ASSIGNMENT
This exercise calls for all the entries that follow to be set down exactly, without their images.

Items from a data source

■ ■ ■ ■ ■

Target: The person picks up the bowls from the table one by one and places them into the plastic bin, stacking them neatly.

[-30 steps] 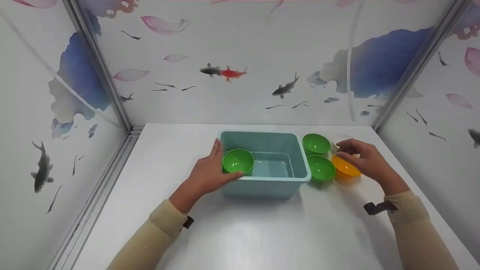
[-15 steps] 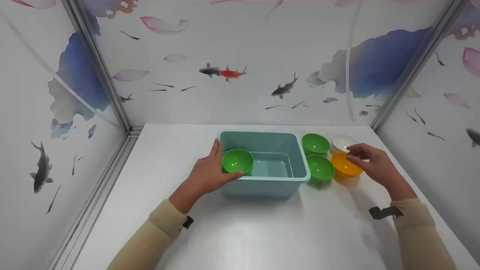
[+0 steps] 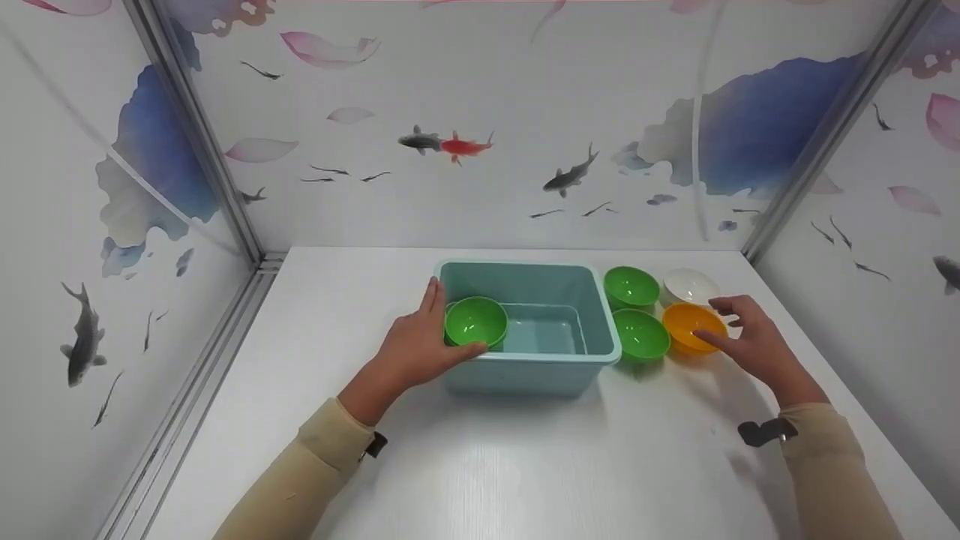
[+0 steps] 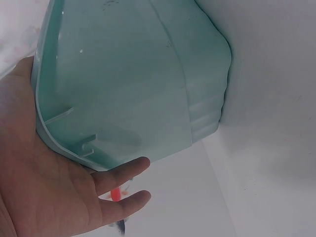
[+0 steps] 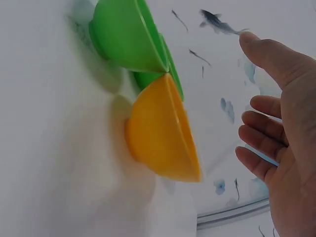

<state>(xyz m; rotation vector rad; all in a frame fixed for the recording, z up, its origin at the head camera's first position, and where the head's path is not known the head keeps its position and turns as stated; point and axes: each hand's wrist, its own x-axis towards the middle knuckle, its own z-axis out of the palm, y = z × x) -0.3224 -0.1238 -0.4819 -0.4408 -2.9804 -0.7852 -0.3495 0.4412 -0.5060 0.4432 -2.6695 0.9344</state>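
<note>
My left hand (image 3: 416, 349) rests on the left end of a light teal plastic bin (image 3: 551, 358), its thumb lying over the front rim. In the left wrist view its fingers (image 4: 123, 175) are straight against the bin's outside. A green bowl (image 3: 477, 322) sits inside the bin at the left. My right hand (image 3: 757, 349) hovers at the right side of an orange bowl (image 3: 686, 326), thumb and fingers spread with nothing between them. The right wrist view shows this orange bowl (image 5: 160, 133) upright, with the hand apart from its rim.
Two green bowls (image 3: 641, 336) stand one behind the other, close to the bin's right wall. Behind the orange bowl is a white bowl (image 3: 688, 285). Printed wall panels (image 3: 480, 202) enclose the white table (image 3: 480, 465) at the back and sides.
My right hand has drawn back from over the white and orange bowls to the orange bowl's right side, its fingers spreading wider. The left hand, bin and bowls stay in place.
</note>
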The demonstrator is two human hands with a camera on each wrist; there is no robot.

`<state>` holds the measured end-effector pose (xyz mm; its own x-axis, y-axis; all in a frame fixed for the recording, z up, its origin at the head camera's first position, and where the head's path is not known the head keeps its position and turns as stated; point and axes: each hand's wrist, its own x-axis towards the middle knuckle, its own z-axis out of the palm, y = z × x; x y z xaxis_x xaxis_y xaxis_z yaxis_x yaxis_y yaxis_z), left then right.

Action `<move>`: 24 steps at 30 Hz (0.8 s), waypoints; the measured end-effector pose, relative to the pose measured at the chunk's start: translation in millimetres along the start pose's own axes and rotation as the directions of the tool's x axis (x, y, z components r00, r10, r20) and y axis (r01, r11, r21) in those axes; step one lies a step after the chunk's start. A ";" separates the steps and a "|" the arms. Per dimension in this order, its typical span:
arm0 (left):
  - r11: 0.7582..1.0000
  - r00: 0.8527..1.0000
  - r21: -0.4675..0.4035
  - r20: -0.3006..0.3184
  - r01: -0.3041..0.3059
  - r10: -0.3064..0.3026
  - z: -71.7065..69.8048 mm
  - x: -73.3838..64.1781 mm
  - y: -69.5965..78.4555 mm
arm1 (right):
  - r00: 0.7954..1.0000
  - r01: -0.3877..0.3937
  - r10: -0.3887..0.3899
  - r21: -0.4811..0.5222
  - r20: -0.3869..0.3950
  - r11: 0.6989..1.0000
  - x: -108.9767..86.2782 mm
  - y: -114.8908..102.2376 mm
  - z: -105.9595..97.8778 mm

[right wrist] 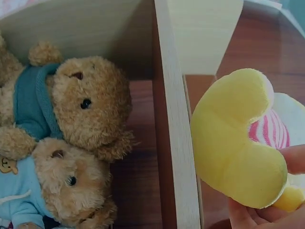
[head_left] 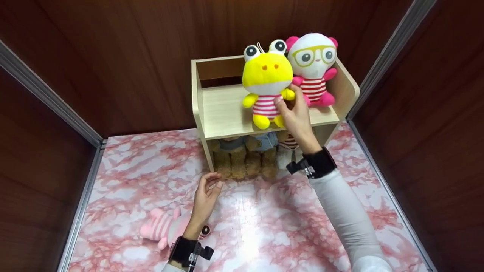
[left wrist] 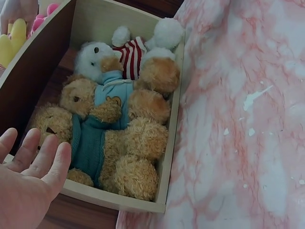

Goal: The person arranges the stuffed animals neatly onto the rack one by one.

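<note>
My right hand point(head_left: 297, 115) grips a yellow frog plush point(head_left: 267, 75) by its striped body, thumb in front. The frog is upright over the upper shelf point(head_left: 223, 109) of a small wooden rack; its yellow feet point(right wrist: 238, 143) show beside the shelf board in the right wrist view. Just right of it a white and pink panda plush point(head_left: 315, 56) with yellow glasses sits on that shelf. My left hand point(head_left: 206, 196), holding nothing, has its fingers loosely bent near the rack's lower left corner. A pink striped plush point(head_left: 162, 226) lies on the floor, partly behind my left forearm.
In the lower compartment sit a bear in a green top point(left wrist: 90, 148), a bear in a light blue top point(left wrist: 114, 98) and a white plush in red stripes point(left wrist: 131, 57). Dark wood panels point(head_left: 132, 68) enclose the pink marbled floor point(head_left: 124, 162).
</note>
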<state>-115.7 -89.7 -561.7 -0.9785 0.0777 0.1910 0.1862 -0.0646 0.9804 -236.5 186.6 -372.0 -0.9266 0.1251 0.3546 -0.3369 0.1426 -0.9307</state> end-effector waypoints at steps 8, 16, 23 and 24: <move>1.000 1.000 -0.003 -0.008 0.015 -0.015 -2.6 -2.4 -3.2 | 0.999 -0.007 0.003 -0.103 -0.033 0.995 20.6 12.3 1.0; 0.998 0.999 0.038 -0.029 0.041 -0.039 -14.2 -7.0 -9.6 | 0.996 -0.084 0.078 -0.226 -0.035 0.971 32.6 12.3 6.3; 0.995 0.996 0.095 -0.077 0.044 -0.037 -30.7 -12.4 -14.8 | 0.994 -0.103 0.095 -0.232 -0.047 0.967 39.1 14.7 7.0; 0.993 0.995 0.111 -0.089 0.047 -0.038 -33.1 -12.7 -15.6 | 0.995 -0.100 0.091 -0.235 -0.049 0.967 39.8 14.9 7.0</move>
<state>-109.1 -122.6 -581.0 -0.9888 -0.0090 0.1489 0.1482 0.0499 0.9877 -279.6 186.8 -372.3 -0.9442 0.1858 0.2720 -0.1932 0.3564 -0.9141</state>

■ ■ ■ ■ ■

ANSWER
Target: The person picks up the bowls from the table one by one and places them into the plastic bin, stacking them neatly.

[-30 steps] 
[-15 steps] 
[+0 steps] 
[+0 steps] 
[+0 steps] 

<state>(xyz m; rotation vector rad; all in a frame fixed for the recording, z up, its origin at the head camera's first position, and where the head's path is not known the head keeps its position and turns as stated; point and axes: each hand's wrist, its own x-axis towards the middle knuckle, its own z-axis out of the palm, y = z × x) -0.3224 -0.1238 -0.4819 -0.4408 -2.9804 -0.7852 -0.3495 0.4412 -0.5060 0.4432 -2.6695 0.9344</state>
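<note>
My left hand (image 3: 416, 349) rests on the left end of a light teal plastic bin (image 3: 551, 358), its thumb lying over the front rim. In the left wrist view its fingers (image 4: 123, 175) are straight against the bin's outside. A green bowl (image 3: 477, 322) sits inside the bin at the left. My right hand (image 3: 757, 349) hovers at the right side of an orange bowl (image 3: 686, 326), thumb and fingers spread with nothing between them. The right wrist view shows this orange bowl (image 5: 160, 133) upright, with the hand apart from its rim.
Two green bowls (image 3: 641, 336) stand one behind the other, close to the bin's right wall. Behind the orange bowl is a white bowl (image 3: 688, 285). Printed wall panels (image 3: 480, 202) enclose the white table (image 3: 480, 465) at the back and sides.
My right hand has drawn back from over the white and orange bowls to the orange bowl's right side, its fingers spreading wider. The left hand, bin and bowls stay in place.
</note>
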The demonstrator is two human hands with a camera on each wrist; there is no robot.

`<state>` holds the measured end-effector pose (xyz mm; its own x-axis, y-axis; all in a frame fixed for the recording, z up, its origin at the head camera's first position, and where the head's path is not known the head keeps its position and turns as stated; point and axes: each hand's wrist, its own x-axis towards the middle knuckle, its own z-axis out of the palm, y = z × x; x y z xaxis_x xaxis_y xaxis_z yaxis_x yaxis_y yaxis_z), left then right.

Action `<move>`: 24 steps at 30 Hz (0.8 s), waypoints; the measured end-effector pose, relative to the pose measured at the chunk's start: translation in millimetres along the start pose's own axes and rotation as the directions of the tool's x axis (x, y, z components r00, r10, r20) and y axis (r01, r11, r21) in those axes; step one lies a step after the chunk's start. A ";" separates the steps and a "|" the arms. Per dimension in this order, its typical span:
arm0 (left):
  - r11: 0.7582..1.0000
  - r00: 0.8527..1.0000
  - r21: -0.4675..0.4035
  - r20: -0.3006..0.3184
  - r01: -0.3041..0.3059
  - r10: -0.3064..0.3026
  - z: -71.7065..69.8048 mm
  - x: -73.3838..64.1781 mm
  - y: -69.5965..78.4555 mm
arm1 (right):
  - r00: 0.7954..1.0000
  - r01: -0.3877..0.3937
  - r10: -0.3887..0.3899
  - r21: -0.4811..0.5222
  - r20: -0.3869..0.3950
  - r11: 0.6989..1.0000
  - x: -108.9767..86.2782 mm
  - y: -114.8908..102.2376 mm
  - z: -105.9595..97.8778 mm

[right wrist] 
[head_left] 
[left wrist] 

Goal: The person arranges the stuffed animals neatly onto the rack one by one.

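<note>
My right hand point(head_left: 297, 115) grips a yellow frog plush point(head_left: 267, 75) by its striped body, thumb in front. The frog is upright over the upper shelf point(head_left: 223, 109) of a small wooden rack; its yellow feet point(right wrist: 238, 143) show beside the shelf board in the right wrist view. Just right of it a white and pink panda plush point(head_left: 315, 56) with yellow glasses sits on that shelf. My left hand point(head_left: 206, 196), holding nothing, has its fingers loosely bent near the rack's lower left corner. A pink striped plush point(head_left: 162, 226) lies on the floor, partly behind my left forearm.
In the lower compartment sit a bear in a green top point(left wrist: 90, 148), a bear in a light blue top point(left wrist: 114, 98) and a white plush in red stripes point(left wrist: 131, 57). Dark wood panels point(head_left: 132, 68) enclose the pink marbled floor point(head_left: 124, 162).
</note>
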<state>-115.7 -89.7 -561.7 -0.9785 0.0777 0.1910 0.1862 -0.0646 0.9804 -236.5 186.6 -372.0 -0.9266 0.1251 0.3546 -0.3369 0.1426 -0.9307</state> end-effector waypoints at steps 8, 16, 23 and 24: <move>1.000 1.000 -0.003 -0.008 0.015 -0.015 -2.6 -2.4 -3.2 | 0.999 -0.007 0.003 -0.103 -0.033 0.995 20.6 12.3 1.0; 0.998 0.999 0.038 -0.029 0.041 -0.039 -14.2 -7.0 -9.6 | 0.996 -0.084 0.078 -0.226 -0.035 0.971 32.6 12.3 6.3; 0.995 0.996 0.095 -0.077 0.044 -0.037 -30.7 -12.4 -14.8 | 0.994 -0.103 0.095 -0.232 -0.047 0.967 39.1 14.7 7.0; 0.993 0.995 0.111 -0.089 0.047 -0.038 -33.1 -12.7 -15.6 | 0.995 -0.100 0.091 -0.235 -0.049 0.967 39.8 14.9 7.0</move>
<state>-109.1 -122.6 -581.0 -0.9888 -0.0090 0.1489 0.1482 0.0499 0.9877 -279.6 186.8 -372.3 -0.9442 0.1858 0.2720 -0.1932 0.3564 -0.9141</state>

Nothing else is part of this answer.